Exercise goal: Give back the full listing verbatim, apart from its images.

*****

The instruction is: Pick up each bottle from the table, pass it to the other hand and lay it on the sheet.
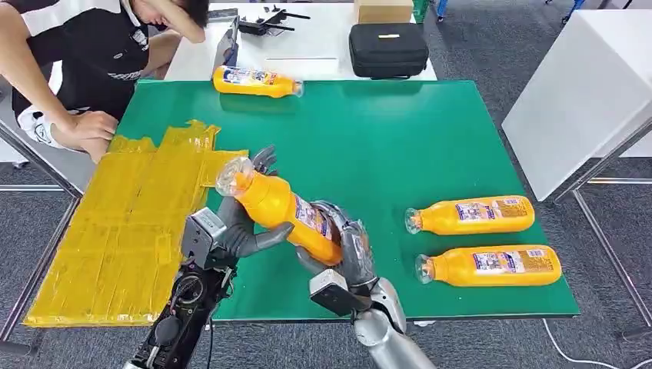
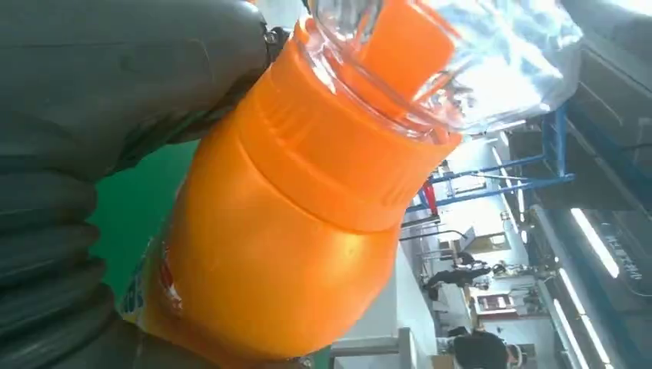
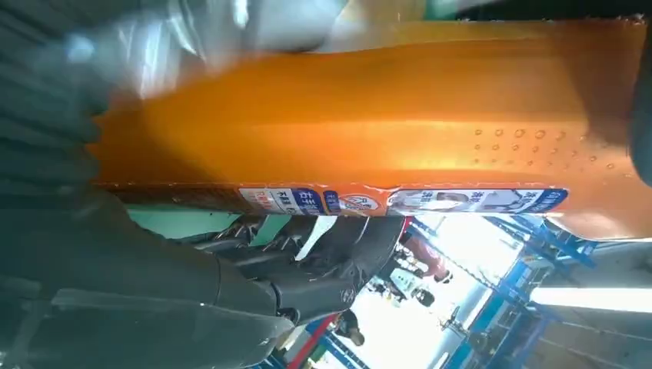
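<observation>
An orange bottle (image 1: 281,207) with a clear cap hangs tilted above the green table (image 1: 384,138), cap end up and toward the yellow sheet (image 1: 131,223). My left hand (image 1: 238,231) grips its upper part near the neck, thumb underneath. My right hand (image 1: 346,246) wraps its lower, labelled end. In the left wrist view the bottle (image 2: 292,254) sits against my left hand (image 2: 92,115). The right wrist view has the bottle's side (image 3: 369,131) lying across my right hand (image 3: 115,254). Three more orange bottles lie on the table: one at the back (image 1: 257,81), two at the right (image 1: 470,215) (image 1: 489,266).
A person sits at the back left, one hand (image 1: 92,127) resting by the sheet's far corner. Behind the green table, a white table carries a black case (image 1: 388,48) and a cardboard box (image 1: 383,11). A white cabinet (image 1: 584,92) stands to the right.
</observation>
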Robot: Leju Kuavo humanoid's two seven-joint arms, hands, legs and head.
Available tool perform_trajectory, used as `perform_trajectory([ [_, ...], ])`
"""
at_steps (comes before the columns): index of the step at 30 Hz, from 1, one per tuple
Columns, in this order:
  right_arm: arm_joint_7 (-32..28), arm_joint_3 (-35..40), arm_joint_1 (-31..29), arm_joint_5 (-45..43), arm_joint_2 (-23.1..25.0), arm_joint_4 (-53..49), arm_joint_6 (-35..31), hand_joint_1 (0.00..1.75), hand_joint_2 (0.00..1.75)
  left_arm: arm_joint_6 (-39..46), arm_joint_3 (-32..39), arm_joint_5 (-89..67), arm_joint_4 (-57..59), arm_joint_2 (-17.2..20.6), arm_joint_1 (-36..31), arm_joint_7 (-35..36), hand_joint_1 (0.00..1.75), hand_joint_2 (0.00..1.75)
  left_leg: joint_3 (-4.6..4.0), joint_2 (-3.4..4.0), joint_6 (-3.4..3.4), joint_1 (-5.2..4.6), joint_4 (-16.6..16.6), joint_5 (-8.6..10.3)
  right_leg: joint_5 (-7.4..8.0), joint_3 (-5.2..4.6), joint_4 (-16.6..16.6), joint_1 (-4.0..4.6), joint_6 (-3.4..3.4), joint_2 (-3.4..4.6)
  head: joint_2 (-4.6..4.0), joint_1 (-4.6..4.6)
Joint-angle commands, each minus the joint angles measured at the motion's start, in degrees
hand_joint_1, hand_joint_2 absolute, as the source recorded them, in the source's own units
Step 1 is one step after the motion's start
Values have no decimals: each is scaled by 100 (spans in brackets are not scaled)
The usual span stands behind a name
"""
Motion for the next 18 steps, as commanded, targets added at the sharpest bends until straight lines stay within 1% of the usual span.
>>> perform_trajectory([
  [1, -24, 214, -217, 2, -114, 407, 94, 175, 175, -50, 36, 268, 166, 62, -143, -205, 30, 175, 8, 4, -7, 2, -2, 0, 0, 8, -3, 1, -1, 5, 0, 0],
  [2, -24, 214, -217, 2, -114, 407, 94, 175, 175, -50, 36, 268, 166, 62, -143, -205, 82, 175, 13, 4, -10, 3, -2, -1, -1, 15, -5, 2, -2, 6, 0, 0],
  [3, -24, 206, -222, 1, -120, 412, 105, 175, 175, -51, 52, 298, 170, 57, -143, -219, 140, 175, 10, 4, -9, 4, -1, -1, 0, 11, -4, 3, -1, 5, 0, 0],
  [4, -24, 206, -222, 1, -120, 412, 105, 175, 175, -51, 52, 298, 170, 57, -143, -219, 166, 175, 19, 7, -13, 6, -1, -4, -2, 21, -5, 5, -2, 9, 0, 0],
  [6, -22, 191, -244, -3, -129, 458, 144, 175, 175, -51, 60, 325, 215, 60, -146, -237, 173, 175, 9, 4, -7, 3, -2, -1, 0, 11, -4, 2, -1, 5, 0, 2],
  [8, -28, 186, -270, -7, -125, 507, 141, 175, 175, -50, 57, 339, 238, 57, -148, -248, 175, 175, 25, 10, -16, 6, 0, -6, -3, 27, -5, 4, -2, 13, 0, 0],
  [9, -28, 186, -270, -7, -125, 507, 141, 175, 175, -50, 57, 339, 238, 57, -148, -248, 175, 175, 9, 3, -7, 3, -2, -1, 0, 10, -4, 2, -1, 5, 0, 0],
  [12, -33, 185, -284, -10, -125, 527, 139, 175, 175, -50, 56, 342, 239, 55, -146, -251, 175, 175, 19, 6, -13, 5, -3, -2, -1, 20, -6, 3, -2, 9, 0, 0],
  [13, -36, 184, -291, -12, -122, 534, 138, 175, 175, -49, 56, 343, 238, 56, -146, -251, 171, 175, 13, 3, -9, 4, -2, -1, -1, 14, -5, 3, -1, 5, 0, 2],
  [17, -73, 144, -330, -40, -121, 561, 81, 175, 175, -45, 70, 344, 221, 60, -155, -251, 173, 175, 22, 11, -15, 6, 0, -5, -2, 23, -5, 5, -2, 14, 0, -2],
  [18, -77, 131, -329, -51, -127, 554, 66, 175, 175, -45, 71, 343, 208, 55, -152, -251, 173, 175, 12, 4, -9, 1, -3, 0, 0, 12, -4, 0, -1, 6, 0, 0],
])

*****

Finished task:
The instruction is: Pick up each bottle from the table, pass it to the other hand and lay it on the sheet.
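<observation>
An orange bottle (image 1: 281,207) with a clear cap hangs tilted above the green table (image 1: 384,138), cap end up and toward the yellow sheet (image 1: 131,223). My left hand (image 1: 238,231) grips its upper part near the neck, thumb underneath. My right hand (image 1: 346,246) wraps its lower, labelled end. In the left wrist view the bottle (image 2: 292,254) sits against my left hand (image 2: 92,115). The right wrist view has the bottle's side (image 3: 369,131) lying across my right hand (image 3: 115,254). Three more orange bottles lie on the table: one at the back (image 1: 257,81), two at the right (image 1: 470,215) (image 1: 489,266).
A person sits at the back left, one hand (image 1: 92,127) resting by the sheet's far corner. Behind the green table, a white table carries a black case (image 1: 388,48) and a cardboard box (image 1: 383,11). A white cabinet (image 1: 584,92) stands to the right.
</observation>
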Robot: Leju Kuavo humanoid's two seven-joint arms, hands, legs and head.
Available tool perform_trajectory, used as `perform_trajectory([ [_, ...], ])`
"""
at_steps (comes before the columns): index of the step at 30 Hz, from 1, one per tuple
Columns, in this order:
  right_arm: arm_joint_7 (-32..28), arm_joint_3 (-35..40), arm_joint_1 (-31..29), arm_joint_5 (-45..43), arm_joint_2 (-23.1..25.0), arm_joint_4 (-53..49), arm_joint_6 (-35..31), hand_joint_1 (0.00..1.75), hand_joint_2 (0.00..1.75)
  left_arm: arm_joint_6 (-39..46), arm_joint_3 (-32..39), arm_joint_5 (-89..67), arm_joint_4 (-57..59), arm_joint_2 (-17.2..20.6), arm_joint_1 (-36..31), arm_joint_7 (-35..36), hand_joint_1 (0.00..1.75), hand_joint_2 (0.00..1.75)
  left_leg: joint_3 (-4.6..4.0), joint_2 (-3.4..4.0), joint_6 (-3.4..3.4), joint_1 (-5.2..4.6), joint_4 (-16.6..16.6), joint_5 (-8.6..10.3)
  right_leg: joint_5 (-7.4..8.0), joint_3 (-5.2..4.6), joint_4 (-16.6..16.6), joint_1 (-4.0..4.6), joint_6 (-3.4..3.4), joint_2 (-3.4..4.6)
  head: joint_2 (-4.6..4.0), joint_1 (-4.6..4.6)
Joint-angle commands, each minus the joint angles measured at the motion's start, in degrees
hand_joint_1, hand_joint_2 absolute, as the source recorded them, in the source's own units
Step 1 is one step after the motion's start
Values have no decimals: each is scaled by 100 (spans in brackets are not scaled)
The usual span stands behind a name
"""
Motion for the next 18 steps, as commanded, targets added at the sharpest bends until straight lines stay within 1% of the usual span.
>>> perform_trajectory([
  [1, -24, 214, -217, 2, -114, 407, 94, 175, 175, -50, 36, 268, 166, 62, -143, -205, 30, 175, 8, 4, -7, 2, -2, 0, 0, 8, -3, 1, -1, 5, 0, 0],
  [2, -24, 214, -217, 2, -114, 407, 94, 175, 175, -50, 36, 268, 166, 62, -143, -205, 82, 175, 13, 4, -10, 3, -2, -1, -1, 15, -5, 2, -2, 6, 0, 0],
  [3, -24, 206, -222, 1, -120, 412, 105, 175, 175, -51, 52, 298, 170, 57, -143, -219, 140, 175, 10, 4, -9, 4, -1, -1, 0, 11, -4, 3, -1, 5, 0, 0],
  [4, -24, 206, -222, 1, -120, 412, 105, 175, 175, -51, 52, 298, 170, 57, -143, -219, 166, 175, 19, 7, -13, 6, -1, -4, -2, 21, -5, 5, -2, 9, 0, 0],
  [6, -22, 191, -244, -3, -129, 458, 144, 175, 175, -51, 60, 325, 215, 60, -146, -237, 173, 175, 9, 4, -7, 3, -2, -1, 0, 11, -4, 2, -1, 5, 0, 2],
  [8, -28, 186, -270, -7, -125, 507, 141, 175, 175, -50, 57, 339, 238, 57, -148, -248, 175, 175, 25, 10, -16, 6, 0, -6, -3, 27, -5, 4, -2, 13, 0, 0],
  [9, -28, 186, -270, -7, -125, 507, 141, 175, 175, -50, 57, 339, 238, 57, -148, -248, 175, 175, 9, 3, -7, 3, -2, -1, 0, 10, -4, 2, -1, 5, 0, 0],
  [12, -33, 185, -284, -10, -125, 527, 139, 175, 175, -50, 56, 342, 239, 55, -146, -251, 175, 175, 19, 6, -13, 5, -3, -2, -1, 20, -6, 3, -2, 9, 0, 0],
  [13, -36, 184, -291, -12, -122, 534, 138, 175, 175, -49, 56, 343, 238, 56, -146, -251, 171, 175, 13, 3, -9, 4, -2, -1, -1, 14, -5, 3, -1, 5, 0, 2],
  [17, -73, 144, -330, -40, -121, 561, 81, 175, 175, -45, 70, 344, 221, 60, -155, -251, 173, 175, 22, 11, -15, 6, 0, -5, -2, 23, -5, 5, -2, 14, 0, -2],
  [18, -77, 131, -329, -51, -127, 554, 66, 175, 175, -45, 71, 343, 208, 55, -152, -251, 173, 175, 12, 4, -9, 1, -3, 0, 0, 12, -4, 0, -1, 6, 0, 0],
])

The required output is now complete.